Generic callback mechanism in NCI

2 views
Skip to first unread message

par...@seamons.com

unread,
Oct 19, 2007, 12:31:59 AM10/19/07
to perl6-i...@perl.org
I started to write an OpenGL library and was only a couple of dozen
lines into the pir when I remembered the documentation about callbacks
in docs/pdds/draft/pdd16_native_call.pod .

Currently there are only two signatures supported on callbacks: one
with user_data and extern_data and the other with extern_data and
user_data (the positions are all that is different).

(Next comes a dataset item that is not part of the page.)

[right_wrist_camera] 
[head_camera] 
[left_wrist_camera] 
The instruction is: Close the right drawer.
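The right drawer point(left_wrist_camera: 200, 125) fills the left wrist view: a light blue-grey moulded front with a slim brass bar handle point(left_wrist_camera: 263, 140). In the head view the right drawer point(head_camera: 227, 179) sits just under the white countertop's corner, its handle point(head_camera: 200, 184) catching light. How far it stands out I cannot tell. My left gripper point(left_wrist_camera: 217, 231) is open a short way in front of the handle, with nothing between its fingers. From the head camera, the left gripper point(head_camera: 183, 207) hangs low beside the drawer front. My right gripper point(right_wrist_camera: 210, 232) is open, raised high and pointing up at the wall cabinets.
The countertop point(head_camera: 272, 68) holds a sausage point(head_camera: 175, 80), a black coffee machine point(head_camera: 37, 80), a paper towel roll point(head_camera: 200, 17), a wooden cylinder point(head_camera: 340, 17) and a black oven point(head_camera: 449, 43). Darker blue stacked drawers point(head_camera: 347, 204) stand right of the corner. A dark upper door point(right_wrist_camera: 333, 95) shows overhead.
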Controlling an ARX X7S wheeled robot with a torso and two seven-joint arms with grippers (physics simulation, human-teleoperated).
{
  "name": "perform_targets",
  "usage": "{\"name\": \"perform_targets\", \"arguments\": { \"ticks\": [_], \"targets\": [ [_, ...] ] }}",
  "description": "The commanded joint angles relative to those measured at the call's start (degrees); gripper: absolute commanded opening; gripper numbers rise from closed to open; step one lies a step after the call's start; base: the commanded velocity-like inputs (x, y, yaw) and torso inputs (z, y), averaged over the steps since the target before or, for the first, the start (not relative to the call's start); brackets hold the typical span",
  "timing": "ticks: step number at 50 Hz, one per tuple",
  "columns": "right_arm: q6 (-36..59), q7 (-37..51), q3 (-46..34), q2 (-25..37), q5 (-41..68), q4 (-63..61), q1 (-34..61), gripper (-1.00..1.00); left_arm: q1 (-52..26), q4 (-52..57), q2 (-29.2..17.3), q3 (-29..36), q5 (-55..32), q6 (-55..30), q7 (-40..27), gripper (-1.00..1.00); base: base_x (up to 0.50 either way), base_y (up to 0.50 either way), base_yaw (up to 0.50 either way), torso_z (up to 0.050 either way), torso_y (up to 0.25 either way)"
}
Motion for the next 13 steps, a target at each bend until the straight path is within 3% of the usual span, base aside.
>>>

These are nice
and general functions and work well because the user_data is/should be
opaque to the calling C function, the user_data provides a place to
store the PMC, and the user_data is used to lookup the interpreter
that should be used to run the sub stored in the PMC. The pdd says
that outside the two provided signatures, anybody wanting to implement
NCI connections to callback functions will need to do some hand C
coding. Hand C coding isn't at all bad, but it would be nice to have
a generic mechanism for storing callbacks from C functions that don't
provide a slot for opaque user_data. I was on my way to coding a
solution with my meager C skills and wanted to make sure that what I
was doing was sane (for some definition of the word sane).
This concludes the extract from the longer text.